Together they form a model that explains the dynamics of the dependent variable by 99.6%.
well yes, but it explains not predicts, correlation is just a measure of the relationship between variables, what is the conclusion of your thought? i still don't get it (
If we are looking for a cross correlation between pairsWell yes, but it explains not predicts, correlation is just a measure of the relationship between variables, what is the conclusion of your thought? I do not understand (
"I've heard this clever idea somewhere, something like - if there are signswith any statistical significance, even with the most minimal one, connecting them together you can get accuracy close to 100%" (c)
Correlation shows the statistical significance of the independent variables for predicting the dependent in a linear regression model.
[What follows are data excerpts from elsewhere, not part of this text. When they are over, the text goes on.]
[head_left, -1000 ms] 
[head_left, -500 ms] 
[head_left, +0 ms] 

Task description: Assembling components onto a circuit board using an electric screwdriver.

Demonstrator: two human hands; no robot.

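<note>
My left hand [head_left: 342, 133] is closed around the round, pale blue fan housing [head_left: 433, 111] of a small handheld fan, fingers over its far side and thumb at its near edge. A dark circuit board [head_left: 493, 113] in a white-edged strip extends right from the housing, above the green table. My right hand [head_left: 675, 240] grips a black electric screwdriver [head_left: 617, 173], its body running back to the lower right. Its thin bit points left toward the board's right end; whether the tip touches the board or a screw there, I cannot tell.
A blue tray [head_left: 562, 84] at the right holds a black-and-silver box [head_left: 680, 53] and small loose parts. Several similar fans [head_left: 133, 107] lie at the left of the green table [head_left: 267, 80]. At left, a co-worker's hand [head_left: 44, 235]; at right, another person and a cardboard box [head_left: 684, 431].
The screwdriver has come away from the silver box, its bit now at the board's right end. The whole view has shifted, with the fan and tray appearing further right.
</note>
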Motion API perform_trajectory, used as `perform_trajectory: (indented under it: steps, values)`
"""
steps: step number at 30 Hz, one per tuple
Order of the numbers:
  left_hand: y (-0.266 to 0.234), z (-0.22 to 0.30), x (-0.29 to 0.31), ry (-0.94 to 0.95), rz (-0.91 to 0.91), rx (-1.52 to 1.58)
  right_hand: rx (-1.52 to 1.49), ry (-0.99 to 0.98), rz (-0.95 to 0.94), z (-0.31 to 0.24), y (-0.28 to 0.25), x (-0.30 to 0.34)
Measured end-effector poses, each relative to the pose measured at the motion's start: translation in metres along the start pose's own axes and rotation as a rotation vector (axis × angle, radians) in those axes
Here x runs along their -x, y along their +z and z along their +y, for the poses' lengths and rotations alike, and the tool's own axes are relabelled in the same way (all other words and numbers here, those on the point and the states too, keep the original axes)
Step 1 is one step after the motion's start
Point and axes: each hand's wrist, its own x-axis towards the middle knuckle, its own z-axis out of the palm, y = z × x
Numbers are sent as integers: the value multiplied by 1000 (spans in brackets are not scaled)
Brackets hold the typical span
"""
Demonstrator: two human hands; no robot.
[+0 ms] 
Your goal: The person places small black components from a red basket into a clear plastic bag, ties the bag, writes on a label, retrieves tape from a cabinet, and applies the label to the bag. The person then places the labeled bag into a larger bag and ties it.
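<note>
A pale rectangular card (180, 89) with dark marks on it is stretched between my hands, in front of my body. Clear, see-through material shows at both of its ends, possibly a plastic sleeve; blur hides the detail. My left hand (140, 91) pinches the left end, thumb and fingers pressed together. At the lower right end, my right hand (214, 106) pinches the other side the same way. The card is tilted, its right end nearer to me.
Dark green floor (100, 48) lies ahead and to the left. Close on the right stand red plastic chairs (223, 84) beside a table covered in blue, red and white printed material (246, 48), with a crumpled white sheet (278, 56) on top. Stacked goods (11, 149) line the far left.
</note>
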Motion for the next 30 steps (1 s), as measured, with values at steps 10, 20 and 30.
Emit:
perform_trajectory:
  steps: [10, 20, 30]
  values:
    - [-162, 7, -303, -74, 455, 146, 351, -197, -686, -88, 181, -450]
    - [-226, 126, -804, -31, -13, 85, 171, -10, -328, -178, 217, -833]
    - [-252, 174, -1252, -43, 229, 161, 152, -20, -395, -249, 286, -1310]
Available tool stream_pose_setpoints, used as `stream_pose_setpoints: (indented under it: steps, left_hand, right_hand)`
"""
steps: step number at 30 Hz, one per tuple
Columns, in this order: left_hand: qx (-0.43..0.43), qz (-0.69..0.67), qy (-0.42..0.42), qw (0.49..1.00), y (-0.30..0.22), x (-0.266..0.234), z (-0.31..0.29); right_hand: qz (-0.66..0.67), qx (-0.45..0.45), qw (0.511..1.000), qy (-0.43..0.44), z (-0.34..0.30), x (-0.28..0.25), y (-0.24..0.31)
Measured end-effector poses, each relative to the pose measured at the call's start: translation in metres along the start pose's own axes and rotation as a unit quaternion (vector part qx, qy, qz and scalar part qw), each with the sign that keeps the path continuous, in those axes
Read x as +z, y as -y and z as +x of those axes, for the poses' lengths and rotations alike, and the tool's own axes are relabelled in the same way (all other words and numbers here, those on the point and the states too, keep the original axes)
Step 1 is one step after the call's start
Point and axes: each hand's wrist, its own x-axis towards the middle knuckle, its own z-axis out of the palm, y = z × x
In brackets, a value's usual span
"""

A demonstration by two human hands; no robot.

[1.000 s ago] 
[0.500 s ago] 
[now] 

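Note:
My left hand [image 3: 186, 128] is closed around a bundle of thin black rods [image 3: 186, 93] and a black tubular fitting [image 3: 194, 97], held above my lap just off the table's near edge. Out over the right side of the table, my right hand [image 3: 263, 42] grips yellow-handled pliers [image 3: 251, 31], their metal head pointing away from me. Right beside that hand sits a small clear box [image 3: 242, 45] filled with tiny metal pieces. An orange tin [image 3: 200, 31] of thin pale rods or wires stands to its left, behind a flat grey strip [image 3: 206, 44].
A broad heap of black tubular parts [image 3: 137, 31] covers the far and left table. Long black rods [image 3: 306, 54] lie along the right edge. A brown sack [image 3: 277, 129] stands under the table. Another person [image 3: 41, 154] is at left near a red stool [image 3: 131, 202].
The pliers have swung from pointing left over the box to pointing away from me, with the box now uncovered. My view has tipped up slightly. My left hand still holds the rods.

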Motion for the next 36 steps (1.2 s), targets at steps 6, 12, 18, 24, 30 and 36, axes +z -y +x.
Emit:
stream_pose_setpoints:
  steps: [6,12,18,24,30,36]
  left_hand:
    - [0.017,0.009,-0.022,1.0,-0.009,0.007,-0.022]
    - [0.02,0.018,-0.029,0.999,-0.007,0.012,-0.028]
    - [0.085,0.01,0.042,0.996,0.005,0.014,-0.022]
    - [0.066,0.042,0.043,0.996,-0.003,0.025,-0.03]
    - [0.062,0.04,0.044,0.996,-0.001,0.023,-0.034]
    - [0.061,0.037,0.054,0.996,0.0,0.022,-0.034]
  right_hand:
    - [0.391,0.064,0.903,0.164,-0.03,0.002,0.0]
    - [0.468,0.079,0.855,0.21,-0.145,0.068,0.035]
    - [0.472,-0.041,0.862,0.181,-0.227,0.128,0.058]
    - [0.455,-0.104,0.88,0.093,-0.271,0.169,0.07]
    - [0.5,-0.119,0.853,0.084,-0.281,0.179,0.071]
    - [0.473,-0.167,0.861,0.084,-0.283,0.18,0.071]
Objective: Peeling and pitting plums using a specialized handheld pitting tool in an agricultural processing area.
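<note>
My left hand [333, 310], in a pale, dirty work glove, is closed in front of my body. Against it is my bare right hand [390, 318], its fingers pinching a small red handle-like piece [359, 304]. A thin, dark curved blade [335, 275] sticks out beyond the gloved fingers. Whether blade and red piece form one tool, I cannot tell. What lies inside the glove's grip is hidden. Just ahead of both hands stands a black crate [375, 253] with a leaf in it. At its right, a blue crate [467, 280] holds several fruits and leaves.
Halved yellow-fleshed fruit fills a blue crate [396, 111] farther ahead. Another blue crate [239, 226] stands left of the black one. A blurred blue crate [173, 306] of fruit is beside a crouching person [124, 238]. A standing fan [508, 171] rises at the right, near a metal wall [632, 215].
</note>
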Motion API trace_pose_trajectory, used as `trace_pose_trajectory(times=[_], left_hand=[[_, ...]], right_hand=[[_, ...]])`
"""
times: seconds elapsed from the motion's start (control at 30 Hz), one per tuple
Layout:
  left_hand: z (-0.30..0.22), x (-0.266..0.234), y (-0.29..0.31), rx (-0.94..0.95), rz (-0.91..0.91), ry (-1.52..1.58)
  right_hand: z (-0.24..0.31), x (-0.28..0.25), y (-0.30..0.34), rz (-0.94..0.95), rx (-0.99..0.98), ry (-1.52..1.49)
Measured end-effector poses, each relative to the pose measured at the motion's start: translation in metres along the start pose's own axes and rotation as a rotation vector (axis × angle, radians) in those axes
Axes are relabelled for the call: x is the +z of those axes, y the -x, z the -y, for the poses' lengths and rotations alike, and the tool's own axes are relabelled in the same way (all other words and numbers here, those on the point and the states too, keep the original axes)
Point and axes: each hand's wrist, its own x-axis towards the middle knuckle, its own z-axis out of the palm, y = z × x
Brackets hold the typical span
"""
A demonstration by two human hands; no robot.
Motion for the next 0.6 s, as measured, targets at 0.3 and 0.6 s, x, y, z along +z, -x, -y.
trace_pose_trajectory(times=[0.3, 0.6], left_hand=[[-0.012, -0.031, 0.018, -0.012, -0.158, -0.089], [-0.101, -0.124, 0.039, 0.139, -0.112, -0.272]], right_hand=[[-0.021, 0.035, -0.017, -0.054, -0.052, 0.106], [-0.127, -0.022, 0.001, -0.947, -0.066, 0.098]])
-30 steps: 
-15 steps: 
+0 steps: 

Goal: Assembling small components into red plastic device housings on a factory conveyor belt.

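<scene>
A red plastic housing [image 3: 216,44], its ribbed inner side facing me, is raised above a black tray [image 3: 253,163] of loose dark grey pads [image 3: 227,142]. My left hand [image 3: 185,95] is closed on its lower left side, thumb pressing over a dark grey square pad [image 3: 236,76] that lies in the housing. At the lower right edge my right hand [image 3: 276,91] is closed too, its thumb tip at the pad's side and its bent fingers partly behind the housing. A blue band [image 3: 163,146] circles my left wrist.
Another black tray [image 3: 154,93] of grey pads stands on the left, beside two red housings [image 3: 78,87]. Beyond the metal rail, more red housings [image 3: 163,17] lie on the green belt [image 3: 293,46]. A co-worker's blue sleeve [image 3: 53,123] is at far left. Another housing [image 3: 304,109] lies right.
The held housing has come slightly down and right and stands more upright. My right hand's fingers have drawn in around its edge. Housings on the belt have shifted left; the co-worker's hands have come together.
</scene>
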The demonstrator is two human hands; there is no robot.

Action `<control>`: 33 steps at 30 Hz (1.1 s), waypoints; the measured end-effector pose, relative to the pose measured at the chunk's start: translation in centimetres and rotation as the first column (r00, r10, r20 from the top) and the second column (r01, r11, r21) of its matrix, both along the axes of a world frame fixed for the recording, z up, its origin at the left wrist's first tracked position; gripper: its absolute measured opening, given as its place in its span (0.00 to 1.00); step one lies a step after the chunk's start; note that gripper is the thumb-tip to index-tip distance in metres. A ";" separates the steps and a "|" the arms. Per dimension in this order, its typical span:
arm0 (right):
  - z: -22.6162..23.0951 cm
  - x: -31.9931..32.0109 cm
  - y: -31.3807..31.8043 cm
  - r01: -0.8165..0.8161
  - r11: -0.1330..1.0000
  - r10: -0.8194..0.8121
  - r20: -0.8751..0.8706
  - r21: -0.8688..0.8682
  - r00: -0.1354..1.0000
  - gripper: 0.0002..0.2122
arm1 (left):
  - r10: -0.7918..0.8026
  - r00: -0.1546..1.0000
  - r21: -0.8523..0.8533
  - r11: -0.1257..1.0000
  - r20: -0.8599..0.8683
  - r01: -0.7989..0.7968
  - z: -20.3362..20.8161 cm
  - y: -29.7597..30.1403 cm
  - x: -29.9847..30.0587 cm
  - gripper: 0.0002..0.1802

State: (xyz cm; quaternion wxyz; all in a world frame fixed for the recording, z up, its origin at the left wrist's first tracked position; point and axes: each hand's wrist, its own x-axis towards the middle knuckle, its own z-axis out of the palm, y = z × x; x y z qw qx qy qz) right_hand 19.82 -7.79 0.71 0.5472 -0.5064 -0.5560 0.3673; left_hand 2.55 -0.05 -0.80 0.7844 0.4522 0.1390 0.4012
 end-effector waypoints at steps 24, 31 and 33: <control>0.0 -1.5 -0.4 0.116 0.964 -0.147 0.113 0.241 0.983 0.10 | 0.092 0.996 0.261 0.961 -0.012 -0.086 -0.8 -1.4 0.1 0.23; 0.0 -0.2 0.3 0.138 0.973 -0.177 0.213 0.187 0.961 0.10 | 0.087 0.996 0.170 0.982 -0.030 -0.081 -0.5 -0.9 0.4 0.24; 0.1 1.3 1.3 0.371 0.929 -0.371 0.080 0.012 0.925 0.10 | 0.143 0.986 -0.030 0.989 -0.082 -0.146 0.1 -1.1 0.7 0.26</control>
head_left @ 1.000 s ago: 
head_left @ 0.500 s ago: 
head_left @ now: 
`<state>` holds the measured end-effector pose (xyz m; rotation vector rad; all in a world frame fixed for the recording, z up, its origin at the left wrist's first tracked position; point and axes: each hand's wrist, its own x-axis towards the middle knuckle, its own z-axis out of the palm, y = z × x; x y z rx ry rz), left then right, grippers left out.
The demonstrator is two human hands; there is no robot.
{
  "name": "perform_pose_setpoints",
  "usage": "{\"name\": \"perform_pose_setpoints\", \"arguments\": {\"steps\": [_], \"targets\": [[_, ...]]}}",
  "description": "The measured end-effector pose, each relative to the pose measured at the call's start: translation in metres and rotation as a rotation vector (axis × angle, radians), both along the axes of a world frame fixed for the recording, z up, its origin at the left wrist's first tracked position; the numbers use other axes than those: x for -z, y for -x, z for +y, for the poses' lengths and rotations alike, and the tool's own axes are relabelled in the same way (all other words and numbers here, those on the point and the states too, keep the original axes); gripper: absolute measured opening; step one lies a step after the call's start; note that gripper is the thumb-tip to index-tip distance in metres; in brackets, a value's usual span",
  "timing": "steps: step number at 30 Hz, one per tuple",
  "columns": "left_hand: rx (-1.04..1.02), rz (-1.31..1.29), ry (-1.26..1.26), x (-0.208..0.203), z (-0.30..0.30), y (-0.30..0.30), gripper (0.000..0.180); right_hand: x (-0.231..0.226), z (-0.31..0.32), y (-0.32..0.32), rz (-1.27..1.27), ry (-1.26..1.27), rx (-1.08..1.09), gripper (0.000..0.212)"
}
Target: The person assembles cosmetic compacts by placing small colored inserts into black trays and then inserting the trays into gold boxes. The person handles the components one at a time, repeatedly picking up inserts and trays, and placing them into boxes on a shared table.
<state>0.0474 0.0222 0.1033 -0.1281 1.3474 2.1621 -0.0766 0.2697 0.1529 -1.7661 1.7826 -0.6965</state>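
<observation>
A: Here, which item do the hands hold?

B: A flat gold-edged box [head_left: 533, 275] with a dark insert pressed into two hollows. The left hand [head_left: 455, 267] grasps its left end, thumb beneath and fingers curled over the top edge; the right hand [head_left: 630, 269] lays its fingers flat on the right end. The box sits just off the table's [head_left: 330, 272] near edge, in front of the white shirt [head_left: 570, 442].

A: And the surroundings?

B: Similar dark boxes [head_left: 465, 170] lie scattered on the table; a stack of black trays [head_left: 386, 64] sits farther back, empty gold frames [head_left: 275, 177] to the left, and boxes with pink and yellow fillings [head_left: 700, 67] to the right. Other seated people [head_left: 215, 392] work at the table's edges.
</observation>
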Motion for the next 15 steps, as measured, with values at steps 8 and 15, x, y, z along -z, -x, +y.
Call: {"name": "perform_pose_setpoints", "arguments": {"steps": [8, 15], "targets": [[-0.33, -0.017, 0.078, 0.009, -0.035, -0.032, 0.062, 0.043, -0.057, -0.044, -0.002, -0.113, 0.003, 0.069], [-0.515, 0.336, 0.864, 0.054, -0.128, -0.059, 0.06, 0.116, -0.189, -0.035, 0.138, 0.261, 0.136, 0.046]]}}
"Somewhere I heard such a clever idea, something like - if there are signs with at least some statistical significance, even with the most minimal one by combining them together you can get accuracy close to 100%" (c)
I meant characteristics that somehow can predict, and not just a correlation
I meant signs that can predict in some way, not just correlation.
And the ability to predict is determined by how?
I meant attributes that can somehow predict, not just correlations.
Here we have a dependent variable and a set of possible independent variables.
How is "predictive ability" determined?
By dumbly shoving everything in the world into the model?
Well... Nice and believable. I would like to see the balance of the trade and a chart with entries.
You never told me how to trade on it - that's why I don't know what kind of TS I should make up.
As far as I understand it is an ensemble of 10 models. How do the models differ from each other?
No, it's just 10 models to see the spread, the only difference is the seed, i.e. the random value to start learning (used in evaluating splits and selecting them).